What I find really fascinating here is Violet’s coming of age kind of story. Initially, she assumes that marriage would mean an endless dream-like idyll of lovely dresses in bright colors, exciting parties, and great times with the man she adores beside her. It is not long before she realizes that Society imposes separate rules on the behaviors of men and women, and, fairly or unfairly, she attracts unwanted attention if she chooses to do whatever she wants regardless of what is expected of her. She gets a first taste of the bitter realities of a married woman when she discovers that her best friend, who made what seemed like the match of the century a while back, is now very unhappily married, and she also wonders whether her determination to break free from her past may end up driving Nathaniel away from her.
Throughout it all, Violet is never a doormat or a martyr. As she tells her friend Marianne, she may not had been spontaneous or outrageous in the past, but it has always been her ambition to do so. She seems bright and very self-aware, and I also like how, whenever she faces a situation that could lead to prolonged sulking and misunderstanding all over, she always goes straight to Nathaniel for a much-needed talk. This leads to a running joke in which the men around her, including Nathaniel, sometimes wonder just how much she could be like her grandmother at times, but because this is Violet, nice things always happen when she wants a heart-to-heart talk. Her confrontation with her grandmother and her parents in the denouement is something that would do the late VC Andrews – not the ghostwriter writing under her name – proud, because this is classic “I don’t like you, I know now that I will never be like you, because I’m better than you and I HAVE BEATEN YOU!” showdown that Catherine Dollanganger would approve of.

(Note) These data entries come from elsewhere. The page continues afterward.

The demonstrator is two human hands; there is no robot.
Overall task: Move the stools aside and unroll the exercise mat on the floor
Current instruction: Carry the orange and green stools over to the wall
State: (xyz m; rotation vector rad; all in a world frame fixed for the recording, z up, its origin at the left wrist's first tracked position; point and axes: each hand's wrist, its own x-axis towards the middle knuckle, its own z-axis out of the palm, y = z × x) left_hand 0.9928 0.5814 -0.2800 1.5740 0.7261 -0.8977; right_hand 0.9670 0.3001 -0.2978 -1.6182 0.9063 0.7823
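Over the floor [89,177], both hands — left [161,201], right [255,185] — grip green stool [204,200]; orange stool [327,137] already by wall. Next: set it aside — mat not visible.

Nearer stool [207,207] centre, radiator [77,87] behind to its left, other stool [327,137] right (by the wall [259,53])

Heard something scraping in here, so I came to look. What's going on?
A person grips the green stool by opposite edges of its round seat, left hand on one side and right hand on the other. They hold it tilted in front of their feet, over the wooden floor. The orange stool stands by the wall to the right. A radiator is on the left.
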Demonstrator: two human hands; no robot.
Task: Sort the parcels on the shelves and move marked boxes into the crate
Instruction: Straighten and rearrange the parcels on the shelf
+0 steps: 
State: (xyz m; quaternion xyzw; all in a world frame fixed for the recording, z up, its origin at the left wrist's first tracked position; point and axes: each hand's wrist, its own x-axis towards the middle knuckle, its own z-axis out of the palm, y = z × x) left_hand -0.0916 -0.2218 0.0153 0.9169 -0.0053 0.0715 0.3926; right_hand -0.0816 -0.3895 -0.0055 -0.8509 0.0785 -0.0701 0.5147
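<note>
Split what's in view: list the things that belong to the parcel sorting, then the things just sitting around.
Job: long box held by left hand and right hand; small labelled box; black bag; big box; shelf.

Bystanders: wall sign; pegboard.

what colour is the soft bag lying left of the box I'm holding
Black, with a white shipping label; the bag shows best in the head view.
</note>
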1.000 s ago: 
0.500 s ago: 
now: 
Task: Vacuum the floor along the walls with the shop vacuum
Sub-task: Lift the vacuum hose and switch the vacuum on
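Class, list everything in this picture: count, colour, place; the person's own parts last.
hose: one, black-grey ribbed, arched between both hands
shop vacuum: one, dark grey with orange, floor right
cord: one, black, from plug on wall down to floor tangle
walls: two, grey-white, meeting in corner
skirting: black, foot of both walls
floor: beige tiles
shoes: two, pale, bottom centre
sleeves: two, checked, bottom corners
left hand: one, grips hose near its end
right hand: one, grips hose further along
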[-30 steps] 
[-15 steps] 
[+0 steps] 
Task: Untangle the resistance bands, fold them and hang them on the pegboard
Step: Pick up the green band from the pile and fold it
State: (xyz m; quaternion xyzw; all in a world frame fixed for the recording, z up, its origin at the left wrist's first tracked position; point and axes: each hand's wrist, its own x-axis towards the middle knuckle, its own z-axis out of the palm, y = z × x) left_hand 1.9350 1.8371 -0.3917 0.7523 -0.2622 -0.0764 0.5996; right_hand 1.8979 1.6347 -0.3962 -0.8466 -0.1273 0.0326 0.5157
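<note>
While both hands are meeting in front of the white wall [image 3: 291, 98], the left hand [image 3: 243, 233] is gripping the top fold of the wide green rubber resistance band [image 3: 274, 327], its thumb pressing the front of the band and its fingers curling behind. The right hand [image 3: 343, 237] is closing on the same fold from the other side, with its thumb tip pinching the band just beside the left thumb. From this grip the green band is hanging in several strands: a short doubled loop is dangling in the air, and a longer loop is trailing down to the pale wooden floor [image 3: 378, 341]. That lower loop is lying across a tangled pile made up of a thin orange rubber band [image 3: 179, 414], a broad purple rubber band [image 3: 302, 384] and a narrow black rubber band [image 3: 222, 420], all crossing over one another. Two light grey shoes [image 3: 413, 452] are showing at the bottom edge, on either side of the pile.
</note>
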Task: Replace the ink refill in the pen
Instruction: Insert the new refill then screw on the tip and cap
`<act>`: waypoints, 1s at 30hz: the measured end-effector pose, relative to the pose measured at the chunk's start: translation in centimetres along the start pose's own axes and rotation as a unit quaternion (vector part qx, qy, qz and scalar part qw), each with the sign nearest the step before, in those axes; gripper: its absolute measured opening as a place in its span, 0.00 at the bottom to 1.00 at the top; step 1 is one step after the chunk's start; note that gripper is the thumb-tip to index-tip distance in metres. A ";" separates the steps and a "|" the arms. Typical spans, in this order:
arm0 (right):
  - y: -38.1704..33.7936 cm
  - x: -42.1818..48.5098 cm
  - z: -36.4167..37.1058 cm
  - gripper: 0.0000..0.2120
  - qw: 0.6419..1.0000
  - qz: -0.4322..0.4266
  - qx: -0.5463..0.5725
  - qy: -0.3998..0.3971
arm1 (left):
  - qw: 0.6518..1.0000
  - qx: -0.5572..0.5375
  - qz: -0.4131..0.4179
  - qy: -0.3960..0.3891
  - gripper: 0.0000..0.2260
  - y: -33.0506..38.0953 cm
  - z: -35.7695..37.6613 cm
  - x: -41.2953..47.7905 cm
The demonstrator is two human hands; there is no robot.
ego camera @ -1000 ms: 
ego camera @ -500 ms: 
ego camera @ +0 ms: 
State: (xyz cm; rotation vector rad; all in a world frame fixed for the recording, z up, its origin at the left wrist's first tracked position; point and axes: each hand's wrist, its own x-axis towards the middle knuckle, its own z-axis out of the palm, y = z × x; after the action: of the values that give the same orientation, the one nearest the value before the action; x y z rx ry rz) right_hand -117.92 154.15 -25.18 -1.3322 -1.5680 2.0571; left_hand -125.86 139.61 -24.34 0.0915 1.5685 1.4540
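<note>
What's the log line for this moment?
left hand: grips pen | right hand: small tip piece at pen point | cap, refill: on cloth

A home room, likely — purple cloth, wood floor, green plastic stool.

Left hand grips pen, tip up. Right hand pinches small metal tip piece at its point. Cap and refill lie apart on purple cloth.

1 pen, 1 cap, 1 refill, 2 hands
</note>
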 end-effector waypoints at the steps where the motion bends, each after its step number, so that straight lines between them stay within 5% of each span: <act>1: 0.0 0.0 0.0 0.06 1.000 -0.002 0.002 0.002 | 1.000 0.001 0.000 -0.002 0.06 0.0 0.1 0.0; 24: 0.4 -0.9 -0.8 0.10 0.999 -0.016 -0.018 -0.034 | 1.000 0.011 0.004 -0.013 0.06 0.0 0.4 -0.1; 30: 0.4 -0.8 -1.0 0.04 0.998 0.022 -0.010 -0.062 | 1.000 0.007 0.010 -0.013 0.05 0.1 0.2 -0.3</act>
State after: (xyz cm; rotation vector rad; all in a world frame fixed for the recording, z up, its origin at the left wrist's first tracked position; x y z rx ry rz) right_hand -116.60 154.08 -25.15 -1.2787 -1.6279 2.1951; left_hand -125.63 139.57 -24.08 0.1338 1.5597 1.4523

Nathaniel has his share of scenes, but he never develops beyond being this great and supportive husband whom the wife can always be counted on to support her no matter what. Seriously, this is a man who tells the wife, even without knowing the nature of the issue, that he would support her of course. The “of course” is what gets to me – it’s really sweet of him. It probably won’t make him look smart, but he’s just what Violet needs, bless him, and I can’t disagree with his attitude at all. He has always been the responsible one, and he privately wonders sometimes why his younger siblings can take things so easily and even for granted, when he finds it impossible to do the same. In a way, I get this impression that indulging his wife in her rebellion against her grandmother is his own form of rebellion against his lot. He and Violet have this “the two of us against the world, always” vibe that I really like.
There are also some humorous moments here, stemming from Violet’s first time experiences in everything from taking medicinal baths to drinking perhaps more alcohol than wise, but comedy isn’t the author’s strongest point. That’s okay, though, what is left is more than enough to keep me fascinated enough to turn the pages.
So there it is. Heir to the Duke is, I admit, not the most passionate or exciting romance novel ever. But I’m not living for the passion here – I am, instead, turning the pages for the most fascinating story of Violet’s coming to her own lady, and having a very good time in the process. There is something about Violet that I can relate to, and Nathaniel being such a sweetheart to Violet is only icing on the cake. This is not a typical romance novel, and I suspect it would create some polarizing reactions among readers, but me, I’m so glad that I read this book. Prior to this, I would never imagine that I’d be comparing a book by Jane Ashford to the books by the late VC Andrews in a good way, but now that it has happened, I can’t imagine having it any other way.